# What is needed:
Take the entries that follow and return exactly the lines from the one holding "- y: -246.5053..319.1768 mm" through the one holding "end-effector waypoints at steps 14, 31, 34", both included. Nothing else is needed.

Saved entries
- - - - -
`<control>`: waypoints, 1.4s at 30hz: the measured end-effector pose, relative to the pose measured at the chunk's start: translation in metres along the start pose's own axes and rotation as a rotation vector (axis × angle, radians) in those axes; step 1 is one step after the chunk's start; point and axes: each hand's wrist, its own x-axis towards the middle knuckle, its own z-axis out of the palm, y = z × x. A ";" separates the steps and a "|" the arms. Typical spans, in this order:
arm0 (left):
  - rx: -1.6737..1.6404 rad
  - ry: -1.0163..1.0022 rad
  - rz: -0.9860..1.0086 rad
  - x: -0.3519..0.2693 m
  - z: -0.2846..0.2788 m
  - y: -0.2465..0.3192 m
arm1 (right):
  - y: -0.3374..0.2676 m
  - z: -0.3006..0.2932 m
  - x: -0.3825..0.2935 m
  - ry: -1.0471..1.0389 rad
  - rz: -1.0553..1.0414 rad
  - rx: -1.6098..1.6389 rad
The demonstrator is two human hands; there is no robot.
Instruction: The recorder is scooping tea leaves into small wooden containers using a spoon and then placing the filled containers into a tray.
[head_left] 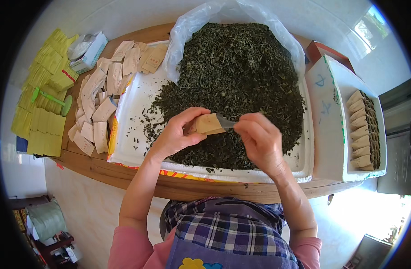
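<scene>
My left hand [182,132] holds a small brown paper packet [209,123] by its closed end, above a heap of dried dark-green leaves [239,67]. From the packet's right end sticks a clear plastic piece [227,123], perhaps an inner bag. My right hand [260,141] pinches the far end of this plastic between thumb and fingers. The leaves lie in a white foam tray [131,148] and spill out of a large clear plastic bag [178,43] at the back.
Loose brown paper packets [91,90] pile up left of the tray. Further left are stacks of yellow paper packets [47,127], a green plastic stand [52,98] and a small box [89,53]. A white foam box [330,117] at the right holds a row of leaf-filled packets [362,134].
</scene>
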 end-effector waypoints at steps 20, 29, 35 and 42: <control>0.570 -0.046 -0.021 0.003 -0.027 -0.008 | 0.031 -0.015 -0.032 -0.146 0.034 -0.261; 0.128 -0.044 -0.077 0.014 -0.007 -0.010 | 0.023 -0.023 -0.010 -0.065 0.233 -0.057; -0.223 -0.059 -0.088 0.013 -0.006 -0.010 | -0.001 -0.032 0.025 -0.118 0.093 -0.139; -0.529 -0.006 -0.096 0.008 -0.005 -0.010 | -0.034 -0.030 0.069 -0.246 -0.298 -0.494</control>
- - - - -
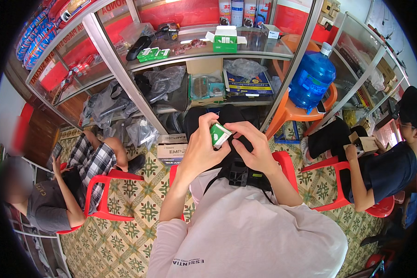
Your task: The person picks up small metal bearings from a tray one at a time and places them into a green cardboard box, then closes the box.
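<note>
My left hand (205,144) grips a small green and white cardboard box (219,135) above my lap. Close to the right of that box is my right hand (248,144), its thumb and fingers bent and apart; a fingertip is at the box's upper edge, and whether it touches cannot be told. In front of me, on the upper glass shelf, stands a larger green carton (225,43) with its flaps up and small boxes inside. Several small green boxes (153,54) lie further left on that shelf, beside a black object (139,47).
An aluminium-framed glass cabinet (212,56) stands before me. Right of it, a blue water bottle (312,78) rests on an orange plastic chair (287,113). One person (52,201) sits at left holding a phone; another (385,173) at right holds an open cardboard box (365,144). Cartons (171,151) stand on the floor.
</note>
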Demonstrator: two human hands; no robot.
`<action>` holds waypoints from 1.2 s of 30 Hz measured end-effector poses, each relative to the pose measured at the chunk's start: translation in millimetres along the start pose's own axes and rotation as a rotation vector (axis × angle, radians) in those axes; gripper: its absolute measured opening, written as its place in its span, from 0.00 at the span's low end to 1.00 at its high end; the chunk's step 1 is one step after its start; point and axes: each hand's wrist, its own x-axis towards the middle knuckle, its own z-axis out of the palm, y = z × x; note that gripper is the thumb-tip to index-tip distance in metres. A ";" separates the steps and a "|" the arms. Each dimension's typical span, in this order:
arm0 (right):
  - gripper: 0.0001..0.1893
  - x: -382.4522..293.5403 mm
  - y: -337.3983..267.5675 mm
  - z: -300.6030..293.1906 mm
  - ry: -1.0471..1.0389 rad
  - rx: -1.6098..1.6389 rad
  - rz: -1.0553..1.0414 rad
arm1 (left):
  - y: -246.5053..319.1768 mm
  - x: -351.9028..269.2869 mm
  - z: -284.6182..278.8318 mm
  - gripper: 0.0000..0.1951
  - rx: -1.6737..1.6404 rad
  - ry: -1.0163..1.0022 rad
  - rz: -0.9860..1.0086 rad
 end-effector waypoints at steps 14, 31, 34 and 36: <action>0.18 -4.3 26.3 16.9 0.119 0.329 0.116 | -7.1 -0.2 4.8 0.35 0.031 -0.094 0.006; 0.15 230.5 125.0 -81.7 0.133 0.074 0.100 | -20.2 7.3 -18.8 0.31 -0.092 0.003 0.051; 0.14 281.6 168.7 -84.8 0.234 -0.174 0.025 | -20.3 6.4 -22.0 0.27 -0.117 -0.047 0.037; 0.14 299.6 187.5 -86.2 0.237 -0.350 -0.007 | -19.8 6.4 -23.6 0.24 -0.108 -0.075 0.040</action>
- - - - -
# Output for this exercise:
  - y: -246.5053..319.1768 mm
  - x: -351.9028..269.2869 mm
  - z: -284.6182..278.8318 mm
  - gripper: 0.0000..0.1951
  - rx: -1.6737..1.6404 rad
  - ry: -1.0163..1.0022 rad
  - rz: -0.9860..1.0086 rad
 end-effector waypoints at steps 14, 31, 34 and 36: <action>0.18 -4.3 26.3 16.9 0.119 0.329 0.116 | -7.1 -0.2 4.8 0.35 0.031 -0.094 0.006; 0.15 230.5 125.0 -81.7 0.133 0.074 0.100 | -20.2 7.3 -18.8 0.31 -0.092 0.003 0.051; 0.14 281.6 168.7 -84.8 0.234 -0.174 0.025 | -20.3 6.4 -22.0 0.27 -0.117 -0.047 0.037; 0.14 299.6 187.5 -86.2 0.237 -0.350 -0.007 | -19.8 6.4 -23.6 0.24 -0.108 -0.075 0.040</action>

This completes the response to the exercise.